“The Christian’s armour will rust, except it be furbished and scoured with the oil of prayer.”
–William Gurnall, The Christian in Complete Armour (Carlisle, PA: Banner of Truth, 1662/2002), 2: 289.
“The Christian’s armour will rust, except it be furbished and scoured with the oil of prayer.”
–William Gurnall, The Christian in Complete Armour (Carlisle, PA: Banner of Truth, 1662/2002), 2: 289.
“Why then should any man or woman despair with such a passage as this in the Bible? Jesus is a physician who can cure hopeless cases.
He can quicken dead souls, and call the things which be not as though they were.
Never should any man or woman despair! Jesus is still the same now that He was eighteen hundred years ago.
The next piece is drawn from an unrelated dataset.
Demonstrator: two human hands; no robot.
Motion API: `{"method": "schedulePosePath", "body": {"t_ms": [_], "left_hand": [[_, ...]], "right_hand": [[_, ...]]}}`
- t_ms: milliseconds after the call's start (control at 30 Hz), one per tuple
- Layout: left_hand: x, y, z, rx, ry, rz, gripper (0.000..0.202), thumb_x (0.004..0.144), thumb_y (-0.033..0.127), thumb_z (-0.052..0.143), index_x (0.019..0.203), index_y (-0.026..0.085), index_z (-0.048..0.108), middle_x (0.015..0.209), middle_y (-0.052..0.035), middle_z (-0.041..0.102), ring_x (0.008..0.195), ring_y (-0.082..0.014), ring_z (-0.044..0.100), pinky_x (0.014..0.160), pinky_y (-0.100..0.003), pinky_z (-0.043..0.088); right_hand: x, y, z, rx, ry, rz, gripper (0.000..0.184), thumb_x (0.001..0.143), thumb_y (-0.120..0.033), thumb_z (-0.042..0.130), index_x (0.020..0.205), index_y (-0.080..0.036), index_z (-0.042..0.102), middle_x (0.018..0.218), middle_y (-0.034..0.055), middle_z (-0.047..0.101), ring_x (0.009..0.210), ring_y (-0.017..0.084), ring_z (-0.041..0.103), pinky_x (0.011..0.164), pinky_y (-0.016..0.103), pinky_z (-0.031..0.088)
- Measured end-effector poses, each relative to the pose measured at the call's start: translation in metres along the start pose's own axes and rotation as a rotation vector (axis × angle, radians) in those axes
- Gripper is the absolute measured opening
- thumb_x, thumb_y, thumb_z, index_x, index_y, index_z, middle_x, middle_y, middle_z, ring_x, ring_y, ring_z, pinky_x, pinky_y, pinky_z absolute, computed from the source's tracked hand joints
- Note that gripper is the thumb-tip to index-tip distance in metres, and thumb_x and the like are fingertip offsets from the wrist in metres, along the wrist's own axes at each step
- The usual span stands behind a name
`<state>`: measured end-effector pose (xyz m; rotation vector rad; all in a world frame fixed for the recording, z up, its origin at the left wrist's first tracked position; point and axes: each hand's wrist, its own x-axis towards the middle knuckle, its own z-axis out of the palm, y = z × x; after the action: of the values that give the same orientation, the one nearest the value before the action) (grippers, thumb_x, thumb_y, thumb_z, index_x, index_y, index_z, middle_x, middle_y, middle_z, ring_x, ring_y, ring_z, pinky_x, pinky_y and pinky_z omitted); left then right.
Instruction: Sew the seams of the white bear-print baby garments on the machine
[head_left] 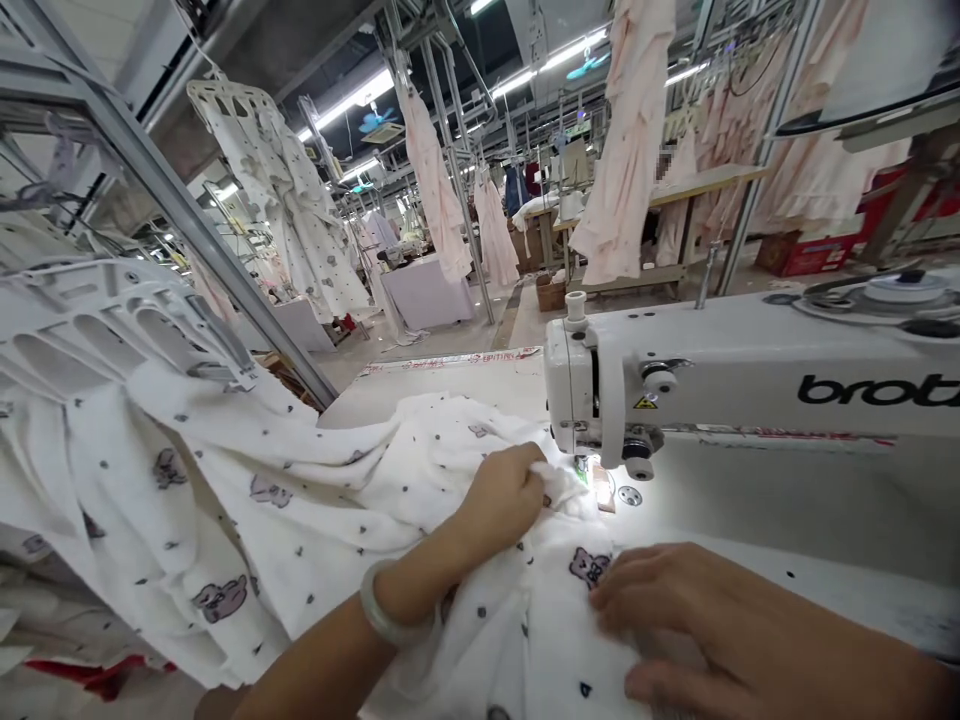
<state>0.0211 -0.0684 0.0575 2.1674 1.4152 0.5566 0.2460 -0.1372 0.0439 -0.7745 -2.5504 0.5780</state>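
Note:
White fabric (420,460) with a printed bear and dot pattern spreads over the sewing machine table and runs up to the lit needle area of the white sewing machine (697,380). My left hand (504,497), with a pale bangle on the wrist, is closed on a gathered fold just left of the presser foot. Lower right, my right hand (675,605) lies on the cloth, fingers stretched out beside a printed bear. The fabric's left part hangs from a white plastic hanger clamp (124,310).
Metal posts (202,220) of a frame stand at the left. More printed garments (281,190) and pink garments (630,140) hang beyond the table. A red box (806,252) sits on the floor at the back right.

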Motion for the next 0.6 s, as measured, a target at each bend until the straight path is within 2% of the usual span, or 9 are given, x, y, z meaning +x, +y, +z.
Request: {"method": "schedulePosePath", "body": {"t_ms": [100, 167, 200, 267, 300, 400, 500, 567, 600], "left_hand": [[0.009, 0.003, -0.003, -0.170, -0.003, 0.009, 0.010, 0.082, 0.015, 0.044, 0.074, 0.020, 0.047, 0.072, 0.0013, 0.057, 0.074, -0.0177, 0.056, 0.069, -0.029, 0.044], [0.005, 0.002, 0.002, -0.142, 0.002, 0.053, 0.005, 0.079, 0.020, 0.056, 0.081, 0.020, 0.050, 0.079, 0.0011, 0.058, 0.077, -0.0183, 0.056, 0.070, -0.029, 0.045], [0.002, 0.001, 0.005, -0.116, 0.009, 0.079, 0.014, 0.077, 0.022, 0.061, 0.088, 0.020, 0.053, 0.084, 0.0000, 0.061, 0.080, -0.0193, 0.057, 0.072, -0.030, 0.046], [-0.004, -0.005, 0.012, -0.065, 0.036, 0.135, 0.026, 0.076, 0.020, 0.065, 0.101, 0.019, 0.057, 0.096, -0.0038, 0.064, 0.089, -0.0218, 0.059, 0.079, -0.033, 0.049], [-0.006, -0.008, 0.014, -0.038, 0.048, 0.160, 0.026, 0.078, 0.017, 0.063, 0.104, 0.019, 0.059, 0.098, -0.0051, 0.064, 0.090, -0.0224, 0.059, 0.081, -0.034, 0.049], [-0.009, -0.017, 0.018, 0.030, 0.096, 0.239, 0.027, 0.077, 0.007, 0.051, 0.097, 0.019, 0.066, 0.091, -0.0059, 0.062, 0.087, -0.0219, 0.059, 0.081, -0.035, 0.050], [-0.008, -0.018, 0.020, 0.029, 0.126, 0.380, 0.027, 0.074, 0.005, 0.050, 0.091, 0.019, 0.067, 0.098, -0.0076, 0.065, 0.096, -0.0239, 0.059, 0.090, -0.038, 0.048], [-0.009, -0.015, 0.020, -0.014, 0.062, 0.396, 0.022, 0.076, 0.005, 0.049, 0.087, 0.019, 0.063, 0.096, -0.0063, 0.067, 0.095, -0.0232, 0.060, 0.091, -0.037, 0.047], [-0.009, -0.013, 0.020, -0.044, 0.010, 0.359, 0.018, 0.078, 0.007, 0.048, 0.085, 0.019, 0.060, 0.090, -0.0049, 0.067, 0.090, -0.0217, 0.060, 0.087, -0.035, 0.047]], "right_hand": [[0.003, 0.019, 0.003, 0.068, 0.093, 0.281, 0.035, 0.101, -0.055, 0.051, 0.112, -0.030, 0.073, 0.110, 0.0051, 0.076, 0.099, 0.025, 0.072, 0.085, 0.037, 0.060], [0.008, 0.032, 0.010, 0.018, 0.221, 0.367, 0.042, 0.098, -0.058, 0.051, 0.114, -0.027, 0.074, 0.113, 0.0085, 0.075, 0.106, 0.030, 0.070, 0.089, 0.044, 0.059], [0.011, 0.036, 0.014, -0.002, 0.251, 0.380, 0.044, 0.098, -0.058, 0.051, 0.114, -0.025, 0.074, 0.114, 0.0101, 0.075, 0.108, 0.032, 0.069, 0.091, 0.047, 0.058], [0.018, 0.040, 0.021, 0.001, 0.243, 0.384, 0.043, 0.099, -0.054, 0.049, 0.111, -0.023, 0.075, 0.111, 0.0113, 0.075, 0.104, 0.032, 0.070, 0.086, 0.046, 0.058], [0.022, 0.040, 0.025, 0.012, 0.230, 0.379, 0.040, 0.101, -0.051, 0.047, 0.109, -0.022, 0.075, 0.108, 0.0110, 0.075, 0.101, 0.031, 0.070, 0.084, 0.044, 0.058], [0.029, 0.037, 0.034, 0.038, 0.240, 0.348, 0.036, 0.104, -0.041, 0.041, 0.106, -0.022, 0.072, 0.104, 0.0095, 0.073, 0.097, 0.027, 0.067, 0.081, 0.041, 0.055], [0.031, 0.036, 0.037, 0.070, 0.226, 0.305, 0.037, 0.106, -0.035, 0.038, 0.087, -0.020, 0.066, 0.091, 0.0078, 0.069, 0.086, 0.024, 0.063, 0.074, 0.038, 0.052], [0.030, 0.039, 0.035, 0.102, 0.171, 0.247, 0.038, 0.106, -0.031, 0.037, 0.081, -0.020, 0.064, 0.084, 0.0058, 0.066, 0.083, 0.022, 0.061, 0.074, 0.036, 0.051], [0.028, 0.040, 0.032, 0.111, 0.144, 0.215, 0.036, 0.106, -0.029, 0.037, 0.086, -0.021, 0.066, 0.085, 0.0053, 0.066, 0.086, 0.022, 0.061, 0.076, 0.036, 0.051]]}}
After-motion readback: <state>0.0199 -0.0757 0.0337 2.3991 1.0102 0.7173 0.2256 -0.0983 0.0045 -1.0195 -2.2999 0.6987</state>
The keys of death and Hell are in His hand. When He opens none can shut.
What though your sins be more in number than the hairs of your head?
What though your evil habits have grown with your growth, and strengthened with your strength?
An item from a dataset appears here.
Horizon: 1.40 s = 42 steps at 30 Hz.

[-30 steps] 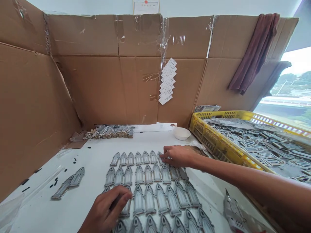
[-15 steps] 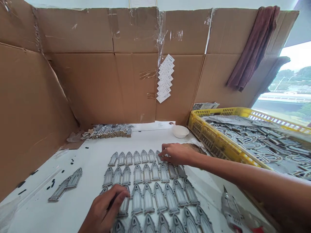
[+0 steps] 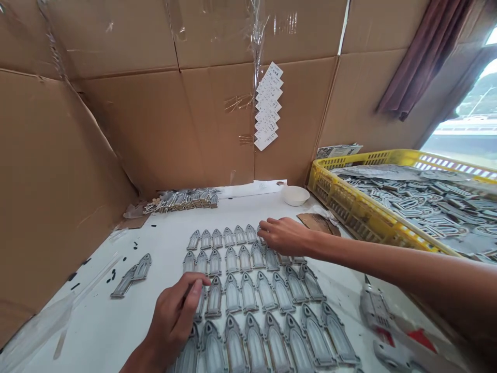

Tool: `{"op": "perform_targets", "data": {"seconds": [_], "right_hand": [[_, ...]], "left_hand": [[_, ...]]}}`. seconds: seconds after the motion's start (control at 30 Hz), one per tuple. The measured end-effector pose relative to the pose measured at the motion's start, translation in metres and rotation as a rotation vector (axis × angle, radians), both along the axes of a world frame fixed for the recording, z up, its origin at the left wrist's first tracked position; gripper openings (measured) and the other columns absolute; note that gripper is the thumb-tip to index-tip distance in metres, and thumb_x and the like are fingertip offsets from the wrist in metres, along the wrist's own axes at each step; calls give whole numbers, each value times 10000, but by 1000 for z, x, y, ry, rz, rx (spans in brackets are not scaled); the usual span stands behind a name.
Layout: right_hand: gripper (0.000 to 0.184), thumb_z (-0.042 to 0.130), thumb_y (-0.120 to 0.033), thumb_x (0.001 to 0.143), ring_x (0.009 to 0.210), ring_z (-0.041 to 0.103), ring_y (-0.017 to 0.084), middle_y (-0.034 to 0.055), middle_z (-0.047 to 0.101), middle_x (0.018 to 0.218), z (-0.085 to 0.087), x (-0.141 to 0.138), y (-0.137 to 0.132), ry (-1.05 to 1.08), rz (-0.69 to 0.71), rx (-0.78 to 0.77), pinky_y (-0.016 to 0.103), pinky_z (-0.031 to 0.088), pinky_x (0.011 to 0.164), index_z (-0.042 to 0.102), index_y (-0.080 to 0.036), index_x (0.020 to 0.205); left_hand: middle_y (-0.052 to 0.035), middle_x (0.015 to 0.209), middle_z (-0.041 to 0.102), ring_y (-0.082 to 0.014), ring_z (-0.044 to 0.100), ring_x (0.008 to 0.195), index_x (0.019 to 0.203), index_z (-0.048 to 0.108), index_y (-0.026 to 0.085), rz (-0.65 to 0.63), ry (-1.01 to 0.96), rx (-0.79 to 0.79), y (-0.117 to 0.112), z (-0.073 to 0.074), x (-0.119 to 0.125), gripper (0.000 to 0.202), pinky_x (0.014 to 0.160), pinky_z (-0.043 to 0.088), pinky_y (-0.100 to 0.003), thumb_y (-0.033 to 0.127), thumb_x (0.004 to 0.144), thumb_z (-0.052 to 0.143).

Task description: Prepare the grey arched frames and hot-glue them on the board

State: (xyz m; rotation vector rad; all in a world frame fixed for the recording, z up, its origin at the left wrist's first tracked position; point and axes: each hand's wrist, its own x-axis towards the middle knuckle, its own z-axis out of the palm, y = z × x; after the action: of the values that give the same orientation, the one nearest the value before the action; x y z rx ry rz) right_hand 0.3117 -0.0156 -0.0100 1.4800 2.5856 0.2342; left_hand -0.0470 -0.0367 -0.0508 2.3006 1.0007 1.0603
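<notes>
Several grey, pointed-arch window-shaped pieces (image 3: 233, 293) lie in rows on the white tabletop. My right hand (image 3: 285, 235) is over the right end of the farthest row, its curled fingers on a small arch-shaped piece (image 3: 259, 231) that they mostly cover. My left hand (image 3: 174, 308) hovers at the left end of the third row, thumb and forefinger drawn together beside an arch piece (image 3: 213, 296). Anything between those fingertips is too small or hidden to make out. Two more arch pieces (image 3: 134, 274) lie overlapping, apart from the rows, on the left.
A yellow crate (image 3: 341, 207) heaped with similar pieces stands on the right. In front of it lies a glue gun (image 3: 375, 311). At the back are a white bowl (image 3: 295, 196) and stacked pieces (image 3: 186, 200). Small black bits (image 3: 112, 274) dot the left. Cardboard walls (image 3: 209, 129) surround the table.
The view has tipped downward and turned slightly left. My left hand has slid off an arch piece in the third row, showing more of it. My right hand stays at the farthest row's end.
</notes>
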Motion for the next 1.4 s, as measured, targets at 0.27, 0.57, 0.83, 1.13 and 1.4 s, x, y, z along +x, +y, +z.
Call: {"op": "perform_targets", "data": {"seconds": [0.27,0.57,0.83,1.13,1.4], "right_hand": [[242,526,-131,1113,1020,698,270,140,733,1171,9,-15,-15,-35,101,9,361,475,662,749,-127,1205],[223,568,-158,1116,1022,706,253,136,747,1195,25,-19,-22,88,77,-14,334,421,639,763,-140,1223],[234,566,-299,1161,870,666,202,81,755,1097,45,-58,-70,454,315,87,332,378,582,728,-167,1267],[245,559,-366,1190,772,618,187,34,743,987,32,-81,-96,600,360,126,375,318,514,723,-185,1164],[152,636,-296,1139,757,660,174,42,771,1013,30,-75,-90,624,342,2,342,412,581,727,-180,1101]], "left_hand": [[65,684,562,-90,535,547,848,589,238,-72,19,262,-3,10,3,307,580,455,-199,178,1120,461],[72,652,531,-89,508,509,819,569,241,-38,43,302,-7,7,6,326,556,438,-214,195,1123,460],[51,964,860,-101,832,816,1125,755,277,-106,91,347,-3,2,1,189,795,597,-158,265,1134,567],[14,720,748,-132,702,584,1226,826,266,-281,160,467,-3,-1,-2,224,654,589,-234,266,1121,628],[17,684,683,-130,641,575,1202,834,246,-283,143,464,-3,-3,-4,201,624,542,-235,294,1115,660]]}}
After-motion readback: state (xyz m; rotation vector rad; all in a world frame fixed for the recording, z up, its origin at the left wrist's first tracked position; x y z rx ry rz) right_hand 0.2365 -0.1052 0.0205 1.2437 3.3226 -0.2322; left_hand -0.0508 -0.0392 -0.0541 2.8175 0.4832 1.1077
What though you have hitherto hated good, and loved evil, all the days of your life?
These things are sad indeed; but there is hope even for you. Christ can heal you. Christ can cleanse you. Christ can raise you from your low estate.
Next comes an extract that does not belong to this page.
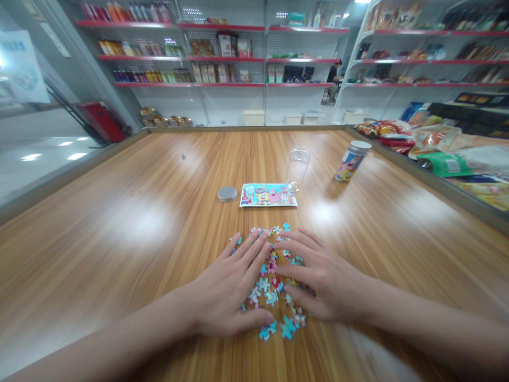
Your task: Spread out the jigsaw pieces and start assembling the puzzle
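Note:
Loose jigsaw puzzle pieces [272, 296], mostly light blue with some pink, yellow and red, lie scattered on the wooden table [119, 254]. My left hand [228, 289] rests palm down over their left side, fingers stretched out and thumb pointing right. Over the right side, my right hand [324, 276] is spread with fingers apart, touching or just above the pieces. Some pieces are hidden under both hands. Just beyond them lies a colourful cartoon picture sheet [268, 195]. A round silver lid [227, 193] sits left of the sheet.
A clear jar [299, 165] stands behind the sheet. Farther right is a cartoon-printed can [352, 161] with a silver lid. One tiny object [183, 156] lies far left on the table. Packaged goods [445, 154] lie beyond the right edge; stocked shelves [226, 59] and a seated person [333, 79] are behind.

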A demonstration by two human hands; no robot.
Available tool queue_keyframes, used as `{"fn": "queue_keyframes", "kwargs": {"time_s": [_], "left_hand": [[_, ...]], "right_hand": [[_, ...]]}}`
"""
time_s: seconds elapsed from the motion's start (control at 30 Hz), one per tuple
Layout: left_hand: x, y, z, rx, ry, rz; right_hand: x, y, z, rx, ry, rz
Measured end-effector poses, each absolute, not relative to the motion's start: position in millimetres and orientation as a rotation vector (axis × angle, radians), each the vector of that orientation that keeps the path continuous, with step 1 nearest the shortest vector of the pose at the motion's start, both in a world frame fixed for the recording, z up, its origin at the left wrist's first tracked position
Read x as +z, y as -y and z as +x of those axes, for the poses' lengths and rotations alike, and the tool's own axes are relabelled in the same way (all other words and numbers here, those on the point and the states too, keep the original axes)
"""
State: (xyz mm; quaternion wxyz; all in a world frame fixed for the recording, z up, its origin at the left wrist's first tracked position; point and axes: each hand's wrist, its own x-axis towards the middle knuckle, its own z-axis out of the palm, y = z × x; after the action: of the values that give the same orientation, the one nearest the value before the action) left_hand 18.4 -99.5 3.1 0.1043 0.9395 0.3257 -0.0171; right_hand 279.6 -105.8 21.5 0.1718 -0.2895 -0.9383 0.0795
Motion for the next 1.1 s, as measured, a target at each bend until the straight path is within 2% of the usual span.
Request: {"fn": "queue_keyframes", "kwargs": {"time_s": [0.53, 0.73, 1.1], "left_hand": [[5.4, 99.6, 19.2, -0.036, -0.938, 2.775], [3.4, 102.2, 21.3, 0.014, -1.069, 2.759], [0.4, 98.2, 20.3, -0.016, -1.015, 2.802]], "right_hand": [[15.6, 103.1, 280.7, 0.260, 2.670, -0.839], [5.6, 106.6, 278.4, 0.177, 2.711, -1.038], [7.3, 107.4, 273.0, 0.341, 2.818, -1.192]]}}
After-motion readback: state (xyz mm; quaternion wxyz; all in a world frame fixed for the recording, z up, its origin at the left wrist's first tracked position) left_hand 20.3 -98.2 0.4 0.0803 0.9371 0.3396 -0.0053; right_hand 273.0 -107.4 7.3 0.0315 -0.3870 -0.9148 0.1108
Heaven is not shut against you. Christ is able to admit you, if you will humbly commit your soul into His hands.
Reader, are your sins forgiven? If not, I set before you this day a full and free salvation. I invite you to follow the steps of the penitent thief,—come to Christ, and live.
I tell you that Jesus is very pitiful, and of tender mercy. I tell you He can do everything that your soul requires.
Though your sins be as scarlet, He can make them white as snow; though they be red like crimson, they shall be as wool. Why should you not be saved as well as another? Come unto Christ by faith, and live.
Reader, are you a true believer? If you are, you ought to glory in Christ.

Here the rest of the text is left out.